_PROBLEM DESCRIPTION:_ Word for word, please copy the listing below, with its pictures left out.

::: DATA SEGMENT

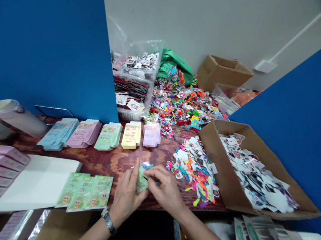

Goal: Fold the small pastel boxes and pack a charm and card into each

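Observation:
A small green printed carton [142,183] is held low over the table's front edge, with my left hand [126,192] closed around its side. My right hand [165,188] is pinched at the carton's upper right end. A small blue piece [148,167] shows by the right fingertips; whether it is in the fingers or lies behind them cannot be made out. Left of my hands, several green cartons [89,192] lie flat and overlapping. Right of them spreads a pile of colourful balloons and paper cutouts [196,169].
Flat carton stacks stand behind my hands: blue [58,133], pink [83,134], green [108,137], yellow [131,135]. A cardboard box of cutouts [215,167] is at right. Colourful trinkets [184,102] and clear bins [147,77] lie behind. Pink boxes [3,170] sit on a white board [48,177].

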Demonstrator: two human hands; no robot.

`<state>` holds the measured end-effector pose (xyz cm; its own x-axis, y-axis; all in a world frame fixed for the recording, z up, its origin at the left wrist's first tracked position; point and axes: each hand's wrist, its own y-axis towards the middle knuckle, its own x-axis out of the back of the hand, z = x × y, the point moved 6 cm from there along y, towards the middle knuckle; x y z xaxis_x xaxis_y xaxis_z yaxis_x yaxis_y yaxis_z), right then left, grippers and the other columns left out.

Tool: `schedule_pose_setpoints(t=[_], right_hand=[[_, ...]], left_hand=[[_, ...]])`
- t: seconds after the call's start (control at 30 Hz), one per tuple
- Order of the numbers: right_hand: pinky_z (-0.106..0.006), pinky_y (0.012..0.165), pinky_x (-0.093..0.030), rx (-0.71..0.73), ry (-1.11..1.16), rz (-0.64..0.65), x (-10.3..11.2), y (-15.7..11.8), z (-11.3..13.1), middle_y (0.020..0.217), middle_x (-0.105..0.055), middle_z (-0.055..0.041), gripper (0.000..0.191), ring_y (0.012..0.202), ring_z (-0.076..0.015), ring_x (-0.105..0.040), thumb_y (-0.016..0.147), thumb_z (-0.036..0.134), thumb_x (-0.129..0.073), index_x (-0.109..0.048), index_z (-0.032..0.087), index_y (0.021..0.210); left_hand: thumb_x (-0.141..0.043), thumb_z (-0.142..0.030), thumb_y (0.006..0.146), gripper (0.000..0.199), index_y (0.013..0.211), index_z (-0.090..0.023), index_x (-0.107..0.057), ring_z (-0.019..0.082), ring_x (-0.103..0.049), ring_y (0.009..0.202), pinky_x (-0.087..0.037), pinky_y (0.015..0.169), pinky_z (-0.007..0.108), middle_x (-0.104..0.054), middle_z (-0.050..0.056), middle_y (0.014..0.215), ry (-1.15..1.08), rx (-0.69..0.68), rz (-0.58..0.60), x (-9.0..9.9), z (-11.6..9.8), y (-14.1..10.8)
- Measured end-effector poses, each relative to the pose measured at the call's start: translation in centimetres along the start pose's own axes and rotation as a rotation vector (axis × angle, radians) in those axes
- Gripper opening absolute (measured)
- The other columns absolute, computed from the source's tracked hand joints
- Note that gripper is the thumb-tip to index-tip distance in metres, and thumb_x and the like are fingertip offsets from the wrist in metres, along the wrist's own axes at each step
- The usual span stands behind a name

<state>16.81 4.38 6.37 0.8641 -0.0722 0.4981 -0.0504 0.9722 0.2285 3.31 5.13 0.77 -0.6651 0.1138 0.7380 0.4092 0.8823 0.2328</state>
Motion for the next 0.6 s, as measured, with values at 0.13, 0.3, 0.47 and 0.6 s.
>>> schedule_pose_setpoints(t=[0.13, 0.3, 0.47, 0.6], right_hand=[[-0.03, 0.09, -0.053, 0.06, -0.044, -0.053, -1.1, -1.2, 0.1, 0.105, -0.071, -0.0058, 0.03, 0.1, -0.0172, -0.066, 0.091, 0.008, -0.051, -0.069, 0.022, 0.112], [-0.039, 0.102, -0.05, 0.194, -0.1, -0.115, -3.5, -3.1, -0.4, 0.131, -0.063, -0.0094, 0.048, 0.122, -0.0207, -0.059, 0.095, 0.008, -0.043, -0.05, 0.022, 0.141], [-0.034, 0.103, -0.05, 0.118, 0.015, 0.022, -4.9, -2.0, -0.8, 0.131, -0.063, -0.0071, 0.043, 0.12, -0.0182, -0.059, 0.097, 0.014, -0.045, -0.051, 0.023, 0.138], [-0.031, 0.096, -0.052, 0.145, -0.015, 0.09, -5.5, -1.6, -0.7, 0.117, -0.069, -0.0058, 0.036, 0.107, -0.0168, -0.064, 0.096, 0.017, -0.048, -0.055, 0.021, 0.131]], left_hand=[[-0.057, -0.037, 0.088, 0.096, 0.154, -0.018, 0.011, 0.03, -0.057, 0.098, -0.046, 0.093, 0.055, -0.056, 0.012, 0.109, 0.256, 0.003, -0.001, 0.2, -0.3, 0.0], [-0.05, -0.038, 0.091, 0.088, 0.154, -0.017, 0.008, 0.027, -0.057, 0.088, -0.052, 0.079, 0.044, -0.053, 0.01, 0.1, 0.321, 0.073, 0.044, 1.0, 0.1, -0.1], [-0.052, -0.029, 0.088, 0.079, 0.155, -0.025, -0.011, 0.026, -0.06, 0.093, -0.053, 0.078, 0.038, -0.055, 0.011, 0.111, 0.286, 0.031, 0.075, 2.6, 0.6, -1.8], [-0.044, -0.028, 0.093, 0.049, 0.142, -0.024, -0.044, 0.025, -0.06, 0.077, -0.049, 0.064, 0.036, -0.061, 0.009, 0.095, 0.567, -0.012, 0.08, 3.3, 2.0, -3.5]])
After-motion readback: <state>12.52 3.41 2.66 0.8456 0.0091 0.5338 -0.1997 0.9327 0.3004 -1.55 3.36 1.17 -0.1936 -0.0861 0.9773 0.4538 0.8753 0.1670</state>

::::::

_OUTPUT OF THE TASK:_
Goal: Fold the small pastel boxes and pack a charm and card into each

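Observation:
A small green printed carton [142,183] is held low over the table's front edge, with my left hand [126,192] closed around its side. My right hand [165,188] is pinched at the carton's upper right end. A small blue piece [148,167] shows by the right fingertips; whether it is in the fingers or lies behind them cannot be made out. Left of my hands, several green cartons [89,192] lie flat and overlapping. Right of them spreads a pile of colourful balloons and paper cutouts [196,169].
Flat carton stacks stand behind my hands: blue [58,133], pink [83,134], green [108,137], yellow [131,135]. A cardboard box of cutouts [215,167] is at right. Colourful trinkets [184,102] and clear bins [147,77] lie behind. Pink boxes [3,170] sit on a white board [48,177].
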
Demonstrator: two human hands; no robot.

`<state>` holds the measured end-effector pose (xyz cm; its own x-axis, y-axis; all in a world frame fixed for the recording, z up, its origin at the left wrist's first tracked position; point and axes: each hand's wrist, its own y-axis towards the middle knuckle, its own x-axis out of the back of the hand, z = x × y, the point moved 6 cm from there along y, towards the middle knuckle; x y z xaxis_x xaxis_y xaxis_z yaxis_x yaxis_y yaxis_z), right then left, grippers and the other columns left out.

Tool: `schedule_pose_setpoints(t=[_], right_hand=[[_, ...]], left_hand=[[_, ...]])`
- t: seconds after the call's start (control at 30 Hz), one per tuple
- Order of the numbers: right_hand: pinky_z (-0.106..0.006), pinky_y (0.012..0.165), pinky_x (-0.093..0.030), rx (-0.71..0.73), ry (-1.11..1.16), rz (-0.64..0.65), x (-10.3..11.2), y (-15.7..11.8), z (-11.3..13.1), middle_y (0.020..0.217), middle_x (-0.105..0.055), middle_z (-0.055..0.041), gripper (0.000..0.191), ring_y (0.012..0.202), ring_z (-0.076..0.015), ring_x (-0.105..0.040), thumb_y (-0.016..0.147), thumb_z (-0.036..0.134), thumb_x (-0.129..0.073), index_x (-0.109..0.048), index_z (-0.032..0.087), index_y (0.021..0.210); left_hand: thumb_x (-0.141..0.043), thumb_z (-0.142..0.030), thumb_y (0.006..0.146), gripper (0.000..0.199), index_y (0.013..0.211), index_z (-0.090..0.023), index_x (-0.107..0.057), ring_z (-0.019..0.082), ring_x (-0.103..0.049), ring_y (0.009..0.202), pinky_x (-0.087..0.037), pinky_y (0.015..0.169), pinky_z (-0.007..0.108), middle_x (-0.104..0.054), middle_z (-0.050..0.056), middle_y (0.014..0.215), ry (-1.15..1.08), rx (-0.69..0.68), rz (-0.58..0.60), x (-9.0..9.9), z (-11.6..9.8), y (-14.1..10.8)
- Measured end-effector poses, each relative to the pose measured at the call's start: translation in centimetres along the start pose's own axes and rotation as a rotation vector (axis × angle, radians) in those axes
- Gripper opening absolute (measured)
- The other columns absolute, computed from the source's tracked hand joints
- Note that gripper is the thumb-tip to index-tip distance in metres, and thumb_x and the like are fingertip offsets from the wrist in metres, along the wrist's own axes at each step
- The usual span stands behind a name

<state>16.81 4.38 6.37 0.8641 -0.0722 0.4981 -0.0504 0.9722 0.2285 3.31 5.13 0.77 -0.6651 0.1138 0.7380 0.4092 0.8823 0.2328</state>
Motion for the next 0.6 s, as measured, with values at 0.13, 0.3, 0.47 and 0.6 s.
>>> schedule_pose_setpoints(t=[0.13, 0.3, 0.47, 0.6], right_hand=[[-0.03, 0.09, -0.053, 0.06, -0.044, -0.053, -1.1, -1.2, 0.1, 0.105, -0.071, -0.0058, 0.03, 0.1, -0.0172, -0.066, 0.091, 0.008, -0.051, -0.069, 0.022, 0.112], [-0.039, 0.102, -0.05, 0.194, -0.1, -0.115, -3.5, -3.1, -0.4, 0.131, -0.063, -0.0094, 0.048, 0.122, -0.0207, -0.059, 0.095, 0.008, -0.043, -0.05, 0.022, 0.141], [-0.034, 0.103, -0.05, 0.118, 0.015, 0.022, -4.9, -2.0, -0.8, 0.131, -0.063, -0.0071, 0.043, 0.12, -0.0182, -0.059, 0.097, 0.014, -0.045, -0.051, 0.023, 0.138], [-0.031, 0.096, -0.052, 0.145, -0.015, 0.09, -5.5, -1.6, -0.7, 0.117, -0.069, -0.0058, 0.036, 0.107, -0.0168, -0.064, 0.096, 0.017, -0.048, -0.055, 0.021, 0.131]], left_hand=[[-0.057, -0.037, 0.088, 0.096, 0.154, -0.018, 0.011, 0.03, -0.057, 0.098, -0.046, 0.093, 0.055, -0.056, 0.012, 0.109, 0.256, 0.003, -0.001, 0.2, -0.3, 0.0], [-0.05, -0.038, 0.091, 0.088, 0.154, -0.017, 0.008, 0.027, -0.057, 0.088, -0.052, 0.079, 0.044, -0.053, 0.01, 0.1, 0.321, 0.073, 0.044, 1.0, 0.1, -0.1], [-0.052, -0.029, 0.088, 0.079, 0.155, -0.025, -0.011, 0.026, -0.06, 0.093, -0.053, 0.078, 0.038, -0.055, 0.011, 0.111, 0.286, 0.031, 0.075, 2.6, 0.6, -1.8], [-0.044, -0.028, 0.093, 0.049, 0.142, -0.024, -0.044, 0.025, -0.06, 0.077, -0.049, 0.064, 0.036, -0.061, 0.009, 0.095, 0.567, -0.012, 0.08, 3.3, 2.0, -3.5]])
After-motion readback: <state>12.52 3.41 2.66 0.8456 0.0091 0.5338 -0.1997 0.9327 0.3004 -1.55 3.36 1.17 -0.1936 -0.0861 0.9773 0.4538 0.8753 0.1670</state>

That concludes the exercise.